The Solemnity of Corpus Christi

I love how every Solemnity has a vigil, as though the Church just cannot wait to begin the celebration! And what a celebration this day deserves. This holy feast rings with praise and physical beauty. It is a day of singing, flowers strewn with abandon, incense wafting in great billows of adoration, sweet little girls in first Communion finery leading in the golden monstrances shining in the sun — monstrances that hold in their center the smallest thing in the procession, Jesus.

It struck me this morning, that thought. He is the smallest and simplest part of the Eucharistic procession. Under the appearance of the bread, a little white O. And not only the smallest. He has willed that we carry Him. He cannot get from one place to the other unless we carry Him. He cannot be lifted up unless the priest lifts Him up to be adored. He has made Himself dependent on us. Would we depend on us for such a thing? Would we be able to be this humble? It is something to ponder. This is our God. How helpless He has made Himself so that He can be carried by one human to the other. That we are a real and essential part of His plan to be carried to the ends of the earth. It leaves the mind in a holy kind of fear to be depended upon so wholly by our God, and we whisper anew in wonder, “What is man that you are mindful of him, the son  of man that you care for him?”

One of the first saints that caught my heart when I was in first grade was St. Tarcisius. When Sister Mary Brendan read his story to us, that was the first time I realized how real the whole thing was.

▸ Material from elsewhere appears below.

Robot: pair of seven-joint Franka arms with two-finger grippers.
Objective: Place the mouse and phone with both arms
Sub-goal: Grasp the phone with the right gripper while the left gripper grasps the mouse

Here was this small Roman boy, a new Christian with all the other Christians under the care of Pope Sixtus during the times of persecution under Emperor Valerian. Many of the Christians were discovered, rounded up and sent to prison where they would anxiously await their deaths. Knowing their desperate need for grace to face martyrdom, the Christian prisoners asked one thing before they died: to receive the Holy Mysteries. They sent an urgent message to Pope Sixtus who dwelled deeply in the catacombs with the other Christians in hiding. Their spiritual father understood this great need. He wanted to go himself, but the Romans knew his face and he would be caught and the Mysteries desecrated. So, he asked for a volunteer to carry the Holy Body of Jesus across the city to the jail. Up pops young Tarcisius. He was young, small, not the obvious choice, but holy Sixtus saw something there. He entrusted this young boy with the Body of Jesus, so he could bring it to the prisoners.

Tarcisius tucked Jesus under his shirt, near his heart, and protected Him with all of his young strength. We all know the story. He was confronted by his Roman friends who surrounded him as only a mob of young bullies can. They baited and teased him, called him names. They noticed he had something under his tunic and demanded to see. Tarcisius held Jesus fast to his heart. The boys tried to grab the Eucharist but his arms suddenly became like iron bands. Finally, in anger, they picked up rocks and stoned him to death. Young as he was, Tarcisius never let go of Jesus. Jesus, so small and helpless, had depended on someone just as small and helpless to bring Him to others. Pope Sixtus had chosen wisely. The dying boy was carried to the pope in the protecting arms of a Christian soldier and Sixtus was able to tell him gently, “Tarcisius, Jesus is safe. You can let Him go now.” Only then did he open his hands to give him tenderly to the pope. “I did not let Him go” were his last words of love.

It’s good to remember this. We so often forget. Jesus depends on us, small as we may feel.  He depends on the priest to call Him down to the altar of sacrifice. He depends on the priest to hold Him tenderly and in wonder. He depends on him to feed us in Holy Communion. And he depends on us to carry Him from there out to the world. It is like one, continuous Eucharistic procession. May our hearts have the “arms of iron” to never let Him be dishonored.

Blessed be the Holy Body and Blood of Our Lord, Jesus Christ!